Ethereum’s staking feature has yet to face direct competition, and the amount staked within the ecosystem continues to grow. As of Q1 2025, approximately 34 million ETH are staked, yielding an annual return of 2.9%.
Ongoing developments in Hong Kong and Canada may allow ETH Spot ETFs to incorporate staking features. Notably, the Pectra upgrade increases the staking limit for each node from 32 ETH to 2048 ETH, which could incentivize ETF issuers to operate their own nodes in the future. Adding staking rewards to ETH Spot ETFs could enhance their attractiveness, especially as the Fed eventually returns interest rates to more typical levels.
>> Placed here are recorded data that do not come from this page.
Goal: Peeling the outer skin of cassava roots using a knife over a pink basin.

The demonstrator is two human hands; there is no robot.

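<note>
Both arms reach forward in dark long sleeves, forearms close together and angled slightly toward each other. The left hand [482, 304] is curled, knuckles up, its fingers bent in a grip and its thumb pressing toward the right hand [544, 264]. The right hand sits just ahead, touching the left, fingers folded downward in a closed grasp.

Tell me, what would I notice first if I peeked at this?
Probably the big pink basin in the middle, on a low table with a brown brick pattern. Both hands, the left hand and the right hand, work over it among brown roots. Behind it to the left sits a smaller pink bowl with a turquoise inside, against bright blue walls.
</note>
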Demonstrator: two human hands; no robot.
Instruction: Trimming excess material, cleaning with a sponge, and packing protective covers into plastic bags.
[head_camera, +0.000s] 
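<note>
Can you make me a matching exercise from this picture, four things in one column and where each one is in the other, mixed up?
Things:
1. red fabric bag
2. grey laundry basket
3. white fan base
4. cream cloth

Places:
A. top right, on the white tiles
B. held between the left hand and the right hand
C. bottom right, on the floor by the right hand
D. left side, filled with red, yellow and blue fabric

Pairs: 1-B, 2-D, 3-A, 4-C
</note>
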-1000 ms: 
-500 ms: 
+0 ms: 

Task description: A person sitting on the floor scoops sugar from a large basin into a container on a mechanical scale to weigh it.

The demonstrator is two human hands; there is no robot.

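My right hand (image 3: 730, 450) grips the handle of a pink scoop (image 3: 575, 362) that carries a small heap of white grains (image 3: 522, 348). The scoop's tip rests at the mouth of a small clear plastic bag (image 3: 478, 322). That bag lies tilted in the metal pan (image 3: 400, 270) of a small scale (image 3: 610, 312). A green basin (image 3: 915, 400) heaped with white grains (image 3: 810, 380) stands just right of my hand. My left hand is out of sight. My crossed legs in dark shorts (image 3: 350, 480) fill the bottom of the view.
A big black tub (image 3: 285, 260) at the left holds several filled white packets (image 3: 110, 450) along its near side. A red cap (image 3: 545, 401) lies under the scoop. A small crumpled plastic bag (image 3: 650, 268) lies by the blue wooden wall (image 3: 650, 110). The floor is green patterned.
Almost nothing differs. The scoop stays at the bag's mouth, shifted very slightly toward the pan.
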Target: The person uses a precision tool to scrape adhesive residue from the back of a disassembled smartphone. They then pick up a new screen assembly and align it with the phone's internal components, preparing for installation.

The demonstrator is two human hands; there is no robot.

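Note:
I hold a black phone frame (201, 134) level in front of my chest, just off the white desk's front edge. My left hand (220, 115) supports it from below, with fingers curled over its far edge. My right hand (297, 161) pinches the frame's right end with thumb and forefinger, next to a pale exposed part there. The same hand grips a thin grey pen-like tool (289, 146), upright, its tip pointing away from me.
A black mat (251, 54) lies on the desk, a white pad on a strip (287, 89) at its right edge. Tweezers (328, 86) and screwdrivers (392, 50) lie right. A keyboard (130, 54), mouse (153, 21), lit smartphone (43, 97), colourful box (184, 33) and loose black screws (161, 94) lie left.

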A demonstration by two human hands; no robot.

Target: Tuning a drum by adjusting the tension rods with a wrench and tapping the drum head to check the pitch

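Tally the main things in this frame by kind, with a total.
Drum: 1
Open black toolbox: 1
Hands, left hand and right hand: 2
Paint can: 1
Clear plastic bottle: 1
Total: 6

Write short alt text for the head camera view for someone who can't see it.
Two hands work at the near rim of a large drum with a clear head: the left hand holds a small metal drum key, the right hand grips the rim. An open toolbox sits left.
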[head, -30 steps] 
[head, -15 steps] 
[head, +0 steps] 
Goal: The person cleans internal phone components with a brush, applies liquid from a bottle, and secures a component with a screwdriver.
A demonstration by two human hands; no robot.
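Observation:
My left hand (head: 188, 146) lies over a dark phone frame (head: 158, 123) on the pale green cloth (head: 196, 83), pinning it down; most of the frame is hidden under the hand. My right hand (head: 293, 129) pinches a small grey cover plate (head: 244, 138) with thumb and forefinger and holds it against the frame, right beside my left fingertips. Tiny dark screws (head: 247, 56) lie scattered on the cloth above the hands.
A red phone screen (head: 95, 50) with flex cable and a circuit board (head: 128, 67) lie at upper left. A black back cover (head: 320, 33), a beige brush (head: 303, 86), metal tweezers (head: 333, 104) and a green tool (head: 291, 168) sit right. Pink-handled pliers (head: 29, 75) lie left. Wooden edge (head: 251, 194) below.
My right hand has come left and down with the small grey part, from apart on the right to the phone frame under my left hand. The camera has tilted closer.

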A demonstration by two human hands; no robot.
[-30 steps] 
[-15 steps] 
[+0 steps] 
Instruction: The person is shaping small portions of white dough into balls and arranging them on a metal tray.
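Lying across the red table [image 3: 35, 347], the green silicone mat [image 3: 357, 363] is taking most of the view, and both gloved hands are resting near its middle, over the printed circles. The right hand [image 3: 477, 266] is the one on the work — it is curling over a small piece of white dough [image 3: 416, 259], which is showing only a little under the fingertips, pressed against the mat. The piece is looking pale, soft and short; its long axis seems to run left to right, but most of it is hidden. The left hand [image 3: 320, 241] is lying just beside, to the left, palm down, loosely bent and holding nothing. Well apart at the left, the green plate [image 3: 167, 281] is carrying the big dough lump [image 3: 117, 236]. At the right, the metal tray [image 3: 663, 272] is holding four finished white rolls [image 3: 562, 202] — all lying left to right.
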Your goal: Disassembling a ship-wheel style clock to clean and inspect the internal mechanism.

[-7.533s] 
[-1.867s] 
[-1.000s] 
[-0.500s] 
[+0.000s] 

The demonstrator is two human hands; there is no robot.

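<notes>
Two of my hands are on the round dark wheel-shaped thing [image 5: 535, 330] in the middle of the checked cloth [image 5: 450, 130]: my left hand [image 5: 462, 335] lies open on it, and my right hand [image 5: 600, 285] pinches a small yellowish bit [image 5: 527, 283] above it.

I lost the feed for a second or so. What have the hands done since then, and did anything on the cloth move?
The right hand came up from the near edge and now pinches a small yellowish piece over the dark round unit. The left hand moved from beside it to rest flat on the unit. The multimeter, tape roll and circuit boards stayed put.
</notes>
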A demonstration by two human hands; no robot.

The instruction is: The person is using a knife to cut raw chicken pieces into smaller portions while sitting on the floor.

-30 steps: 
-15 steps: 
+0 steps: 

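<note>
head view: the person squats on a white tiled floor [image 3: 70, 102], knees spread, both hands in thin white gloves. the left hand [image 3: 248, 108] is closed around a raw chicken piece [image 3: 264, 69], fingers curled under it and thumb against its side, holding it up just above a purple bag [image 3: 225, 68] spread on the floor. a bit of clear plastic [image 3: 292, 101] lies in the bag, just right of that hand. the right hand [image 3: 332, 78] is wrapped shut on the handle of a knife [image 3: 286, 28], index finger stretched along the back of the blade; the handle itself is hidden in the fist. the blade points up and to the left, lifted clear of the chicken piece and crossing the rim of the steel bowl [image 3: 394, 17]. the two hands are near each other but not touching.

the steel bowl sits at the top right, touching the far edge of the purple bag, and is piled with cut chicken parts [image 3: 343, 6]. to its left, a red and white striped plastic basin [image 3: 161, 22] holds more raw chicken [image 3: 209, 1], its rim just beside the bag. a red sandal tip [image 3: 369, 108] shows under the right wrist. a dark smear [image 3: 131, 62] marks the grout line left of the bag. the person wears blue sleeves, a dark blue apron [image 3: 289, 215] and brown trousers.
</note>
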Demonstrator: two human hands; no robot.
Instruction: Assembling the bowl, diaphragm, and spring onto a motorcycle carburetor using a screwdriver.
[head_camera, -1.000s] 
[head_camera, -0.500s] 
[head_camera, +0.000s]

With a 2.9% return on Ether staking, Ether is increasingly positioned as a bond-like investment.
Ethereum’s leadership change and future outlook
Vitalik Buterin’s recent proposals for Ethereum
Ethereum co-founder Vitalik Buterin recently outlined his vision for simplifying Ethereum's Layer 1 in a post titled Simplifying the L1, emphasizing that scalability alone is insufficient: Ethereum must also be understandable, maintainable and secure in order to reliably serve as a platform for civilization’s assets. Buterin proposes a significant reduction in complexity, aiming for an Ethereum that will be as simple (within five years) as Bitcoin is now. He believes that a simpler protocol will enhance security, attract more developers and facilitate easier upgrades.
To achieve this, Buterin introduces a beam chain proposal that aims to streamline consensus by reducing technical complexity, eliminating epochs and sync committees, simplifying fork choice rules and enhancing the validator lifecycle for easier onboarding and recovery. He advocates replacing the current Ethereum virtual machine (EVM) with RISC-V, a more efficient, general-purpose virtual machine. This transition promises a clearer specification that will reduce bugs and maintenance challenges; more flexibility for developers to use various programming languages; and the potential to increase throughput by 100 times.
To address existing applications, Buterin suggests a phased transition that introduces RISC-V precompiles and allows dual deployment options during the shift, gradually moving legacy features out of the core protocol to keep it lean. He also calls for standardizing tools within the network to reduce redundancy and complexity, proposing a unified encoding system, shared data splitting methods and a simpler state structure. Ultimately, Buterin believes that regaining simplicity is essential in order for Ethereum to maintain its flexibility and durability as it scales.
With a new road map for Ethereum and proposed leadership change to the Ethereum Foundation to make the Ethereum guardian more accessible, we believe Ethereum has more upside coming.